How to complete this task: Return, word for word, only the lines of the data below that lie between the line with "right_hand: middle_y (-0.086" and the line with "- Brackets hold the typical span", those two lines included.

Dataset content:
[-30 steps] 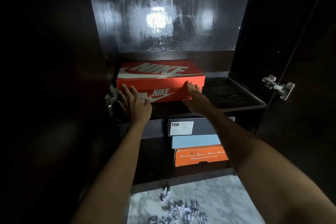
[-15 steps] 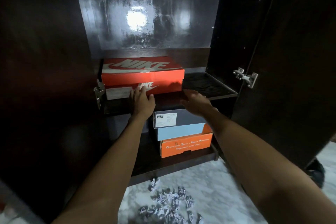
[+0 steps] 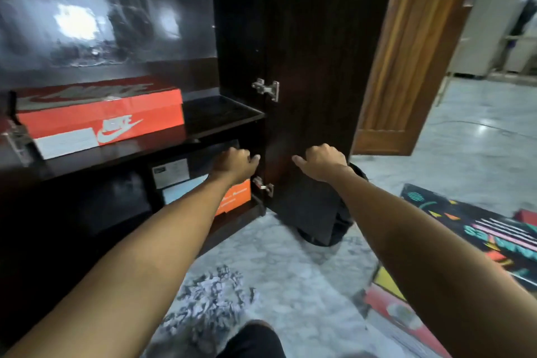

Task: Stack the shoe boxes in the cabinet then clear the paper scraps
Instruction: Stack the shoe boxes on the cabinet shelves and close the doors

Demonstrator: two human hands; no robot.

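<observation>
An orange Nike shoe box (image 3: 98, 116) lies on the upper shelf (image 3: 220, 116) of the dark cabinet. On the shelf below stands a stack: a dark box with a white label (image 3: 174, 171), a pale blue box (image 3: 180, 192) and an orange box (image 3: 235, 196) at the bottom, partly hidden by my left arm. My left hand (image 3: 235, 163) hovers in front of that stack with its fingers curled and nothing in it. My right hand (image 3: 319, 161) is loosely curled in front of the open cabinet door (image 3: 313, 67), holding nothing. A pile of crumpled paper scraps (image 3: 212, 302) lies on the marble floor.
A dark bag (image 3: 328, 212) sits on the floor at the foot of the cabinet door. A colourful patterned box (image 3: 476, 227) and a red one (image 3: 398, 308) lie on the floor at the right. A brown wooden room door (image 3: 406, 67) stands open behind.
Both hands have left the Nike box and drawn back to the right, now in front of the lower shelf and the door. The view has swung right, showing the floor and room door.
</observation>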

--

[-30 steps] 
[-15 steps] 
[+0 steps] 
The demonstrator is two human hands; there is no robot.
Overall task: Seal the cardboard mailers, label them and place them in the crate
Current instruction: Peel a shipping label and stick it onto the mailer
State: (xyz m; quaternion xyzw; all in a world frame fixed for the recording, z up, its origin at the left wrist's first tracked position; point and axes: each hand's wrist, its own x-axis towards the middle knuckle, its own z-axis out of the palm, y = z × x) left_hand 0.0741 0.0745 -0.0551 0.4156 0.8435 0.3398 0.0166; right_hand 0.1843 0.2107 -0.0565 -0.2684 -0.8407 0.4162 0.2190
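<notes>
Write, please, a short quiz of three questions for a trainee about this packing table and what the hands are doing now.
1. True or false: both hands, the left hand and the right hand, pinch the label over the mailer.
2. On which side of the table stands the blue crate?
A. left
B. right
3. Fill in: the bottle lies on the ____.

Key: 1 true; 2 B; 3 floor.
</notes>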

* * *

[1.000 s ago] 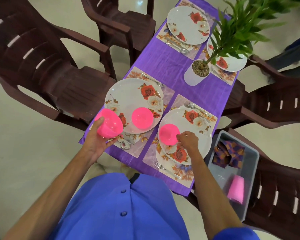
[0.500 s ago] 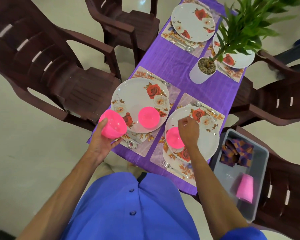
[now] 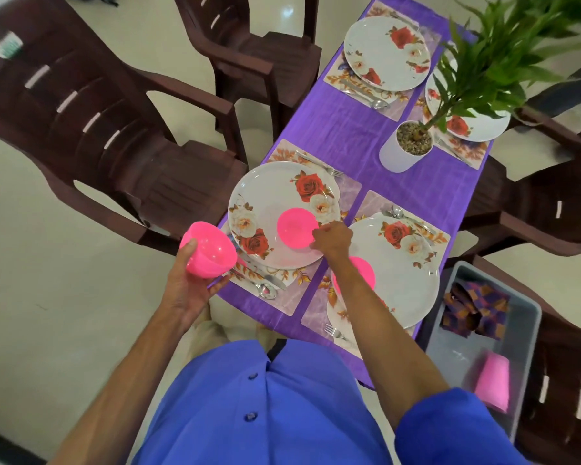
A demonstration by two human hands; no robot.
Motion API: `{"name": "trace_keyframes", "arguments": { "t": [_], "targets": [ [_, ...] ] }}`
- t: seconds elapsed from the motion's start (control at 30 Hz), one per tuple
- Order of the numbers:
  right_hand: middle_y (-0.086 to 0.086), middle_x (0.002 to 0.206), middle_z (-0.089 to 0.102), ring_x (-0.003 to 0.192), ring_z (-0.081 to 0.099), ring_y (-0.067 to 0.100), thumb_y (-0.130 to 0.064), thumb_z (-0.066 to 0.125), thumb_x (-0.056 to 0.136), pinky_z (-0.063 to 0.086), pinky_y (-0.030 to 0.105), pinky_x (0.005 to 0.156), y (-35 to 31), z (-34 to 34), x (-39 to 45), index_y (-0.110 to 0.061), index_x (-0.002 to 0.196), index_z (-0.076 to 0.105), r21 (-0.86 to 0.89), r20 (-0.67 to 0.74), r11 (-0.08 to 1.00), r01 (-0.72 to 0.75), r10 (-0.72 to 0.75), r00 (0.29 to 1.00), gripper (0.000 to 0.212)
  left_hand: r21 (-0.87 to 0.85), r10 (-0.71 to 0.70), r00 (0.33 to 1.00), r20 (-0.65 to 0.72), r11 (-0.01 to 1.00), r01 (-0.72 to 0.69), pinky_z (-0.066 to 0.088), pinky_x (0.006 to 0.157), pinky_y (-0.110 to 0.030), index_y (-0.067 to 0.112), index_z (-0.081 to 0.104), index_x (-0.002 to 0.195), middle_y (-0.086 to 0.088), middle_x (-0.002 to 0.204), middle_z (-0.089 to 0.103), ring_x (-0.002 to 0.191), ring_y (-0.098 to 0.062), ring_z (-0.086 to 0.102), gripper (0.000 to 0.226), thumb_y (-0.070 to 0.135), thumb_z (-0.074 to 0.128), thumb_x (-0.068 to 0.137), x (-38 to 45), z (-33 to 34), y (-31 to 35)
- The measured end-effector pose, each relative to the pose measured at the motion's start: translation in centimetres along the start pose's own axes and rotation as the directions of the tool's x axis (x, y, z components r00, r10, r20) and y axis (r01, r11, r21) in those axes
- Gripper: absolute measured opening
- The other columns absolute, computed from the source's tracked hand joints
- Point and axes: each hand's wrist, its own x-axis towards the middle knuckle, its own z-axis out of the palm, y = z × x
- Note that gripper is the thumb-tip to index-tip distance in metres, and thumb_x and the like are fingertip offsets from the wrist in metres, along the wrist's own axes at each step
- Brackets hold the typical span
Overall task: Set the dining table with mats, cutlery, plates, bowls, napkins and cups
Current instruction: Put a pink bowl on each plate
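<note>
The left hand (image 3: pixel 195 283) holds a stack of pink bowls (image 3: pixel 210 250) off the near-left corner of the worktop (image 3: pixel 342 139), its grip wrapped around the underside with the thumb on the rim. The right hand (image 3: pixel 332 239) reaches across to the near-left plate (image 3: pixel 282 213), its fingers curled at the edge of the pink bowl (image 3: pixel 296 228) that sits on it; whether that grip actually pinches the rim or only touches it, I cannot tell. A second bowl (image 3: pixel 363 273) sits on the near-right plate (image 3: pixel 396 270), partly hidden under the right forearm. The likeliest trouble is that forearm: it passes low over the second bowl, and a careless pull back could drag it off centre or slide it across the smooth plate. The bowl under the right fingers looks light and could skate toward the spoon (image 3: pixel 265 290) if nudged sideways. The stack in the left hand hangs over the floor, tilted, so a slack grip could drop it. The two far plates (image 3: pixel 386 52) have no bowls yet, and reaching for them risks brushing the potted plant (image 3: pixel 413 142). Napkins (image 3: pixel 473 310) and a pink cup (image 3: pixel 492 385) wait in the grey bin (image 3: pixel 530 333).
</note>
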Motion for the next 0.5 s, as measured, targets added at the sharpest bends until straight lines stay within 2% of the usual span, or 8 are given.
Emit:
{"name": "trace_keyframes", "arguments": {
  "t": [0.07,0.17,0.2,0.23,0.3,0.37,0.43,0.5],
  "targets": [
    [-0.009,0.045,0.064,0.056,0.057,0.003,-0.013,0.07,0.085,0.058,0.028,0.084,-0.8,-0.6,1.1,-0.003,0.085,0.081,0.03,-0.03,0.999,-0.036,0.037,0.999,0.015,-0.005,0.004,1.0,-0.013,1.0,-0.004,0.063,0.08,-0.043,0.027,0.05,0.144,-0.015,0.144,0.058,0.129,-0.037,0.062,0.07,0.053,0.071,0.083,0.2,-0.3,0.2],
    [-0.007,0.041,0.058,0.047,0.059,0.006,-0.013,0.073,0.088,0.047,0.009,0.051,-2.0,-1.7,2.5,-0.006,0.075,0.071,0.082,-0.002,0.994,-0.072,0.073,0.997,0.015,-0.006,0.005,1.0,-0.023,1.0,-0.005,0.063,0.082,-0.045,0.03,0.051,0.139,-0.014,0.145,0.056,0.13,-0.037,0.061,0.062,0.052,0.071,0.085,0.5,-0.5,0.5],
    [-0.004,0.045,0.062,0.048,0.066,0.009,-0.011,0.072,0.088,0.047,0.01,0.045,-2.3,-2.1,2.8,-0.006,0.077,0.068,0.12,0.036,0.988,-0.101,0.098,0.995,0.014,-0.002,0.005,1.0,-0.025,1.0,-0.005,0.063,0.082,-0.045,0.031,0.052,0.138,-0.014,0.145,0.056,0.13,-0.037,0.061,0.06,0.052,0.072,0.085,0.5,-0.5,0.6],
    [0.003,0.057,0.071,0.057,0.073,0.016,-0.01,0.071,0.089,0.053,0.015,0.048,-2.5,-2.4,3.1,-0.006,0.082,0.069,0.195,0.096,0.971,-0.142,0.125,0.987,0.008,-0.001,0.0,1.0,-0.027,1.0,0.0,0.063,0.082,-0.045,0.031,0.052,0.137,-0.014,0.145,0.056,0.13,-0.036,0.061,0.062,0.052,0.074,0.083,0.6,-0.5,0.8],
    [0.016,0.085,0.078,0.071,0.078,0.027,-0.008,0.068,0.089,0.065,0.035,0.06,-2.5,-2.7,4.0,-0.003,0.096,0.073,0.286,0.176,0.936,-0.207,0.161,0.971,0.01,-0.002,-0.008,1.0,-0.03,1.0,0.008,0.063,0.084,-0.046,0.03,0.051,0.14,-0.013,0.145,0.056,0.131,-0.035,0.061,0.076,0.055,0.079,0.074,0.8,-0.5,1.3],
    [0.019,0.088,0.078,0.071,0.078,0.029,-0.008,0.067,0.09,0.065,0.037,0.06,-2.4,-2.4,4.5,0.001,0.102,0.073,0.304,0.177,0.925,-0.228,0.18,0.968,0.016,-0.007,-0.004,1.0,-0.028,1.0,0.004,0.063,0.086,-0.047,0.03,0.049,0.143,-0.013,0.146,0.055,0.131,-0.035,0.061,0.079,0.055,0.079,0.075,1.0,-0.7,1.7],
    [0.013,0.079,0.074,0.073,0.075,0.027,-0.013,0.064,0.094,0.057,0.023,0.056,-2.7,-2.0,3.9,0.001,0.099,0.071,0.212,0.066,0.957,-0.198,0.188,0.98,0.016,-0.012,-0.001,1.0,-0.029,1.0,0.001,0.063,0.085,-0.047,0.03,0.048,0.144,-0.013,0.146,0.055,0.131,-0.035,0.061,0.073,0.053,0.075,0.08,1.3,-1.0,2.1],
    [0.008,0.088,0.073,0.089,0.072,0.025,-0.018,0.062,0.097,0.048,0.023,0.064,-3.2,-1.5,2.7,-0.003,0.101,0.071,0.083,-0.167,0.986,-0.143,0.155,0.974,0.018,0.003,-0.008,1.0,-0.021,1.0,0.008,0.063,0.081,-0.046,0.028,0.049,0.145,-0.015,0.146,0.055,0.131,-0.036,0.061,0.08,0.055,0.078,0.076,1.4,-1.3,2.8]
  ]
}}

Written answer:
  right_hand: middle_y (-0.086 to 0.086), middle_x (0.002 to 0.206), middle_z (-0.089 to 0.102), ring_x (-0.003 to 0.192), ring_z (-0.081 to 0.099), ring_y (-0.067 to 0.100), thumb_y (-0.130 to 0.064), thumb_z (-0.066 to 0.125), thumb_x (-0.056 to 0.136), pinky_z (-0.063 to 0.086), pinky_y (-0.030 to 0.105), pinky_x (0.005 to 0.156), y (-35 to 31), z (-34 to 34), x (-39 to 45), index_y (-0.110 to 0.061), index_x (-0.002 to 0.196), index_z (-0.076 to 0.105), r21 (-0.86 to 0.89), r20 (-0.67 to 0.74), r11 (-0.08 to 1.00), r01 (-0.72 to 0.75), r10 (-0.72 to 0.75), r00 (0.29 to 1.00), gripper (0.000 to 0.212)
  left_hand: r21 (-0.87 to 0.85), r10 (-0.71 to 0.70), r00 (0.33 to 1.00), r20 (-0.65 to 0.72), r11 (-0.01 to 1.00), r01 (-0.72 to 0.69), pinky_z (-0.066 to 0.088), pinky_x (0.006 to 0.157), pinky_y (-0.110 to 0.030), index_y (-0.067 to 0.112), index_z (-0.081 to 0.104), index_x (-0.002 to 0.195), middle_y (-0.086 to 0.088), middle_x (-0.002 to 0.204), middle_z (-0.089 to 0.103), ring_x (-0.002 to 0.191), ring_y (-0.098 to 0.062), ring_z (-0.086 to 0.102), gripper (0.000 to 0.226), thumb_y (-0.070 to 0.135), thumb_z (-0.074 to 0.128), thumb_x (-0.068 to 0.137), x (-38 to 45), z (-33 to 34), y (-31 to 35)
- The measured end-effector pose, each relative to the pose measured at the motion's start: translation in centimetres along the start pose's own axes and rotation as the directions of the tool's x axis (x, y, z components r00, r10, r20) and y axis (r01, r11, r21) in those axes
- Gripper: absolute measured opening
- The other columns absolute, computed from the source's tracked hand joints
- Point and axes: each hand's wrist, its own x-axis towards the middle knuckle, its own z-axis out of the palm, y = z × x
- Note that gripper is the thumb-tip to index-tip distance in metres, and thumb_x and the like are fingertip offsets from the wrist in metres, along the wrist's own axes at each step
- Brackets hold the typical span

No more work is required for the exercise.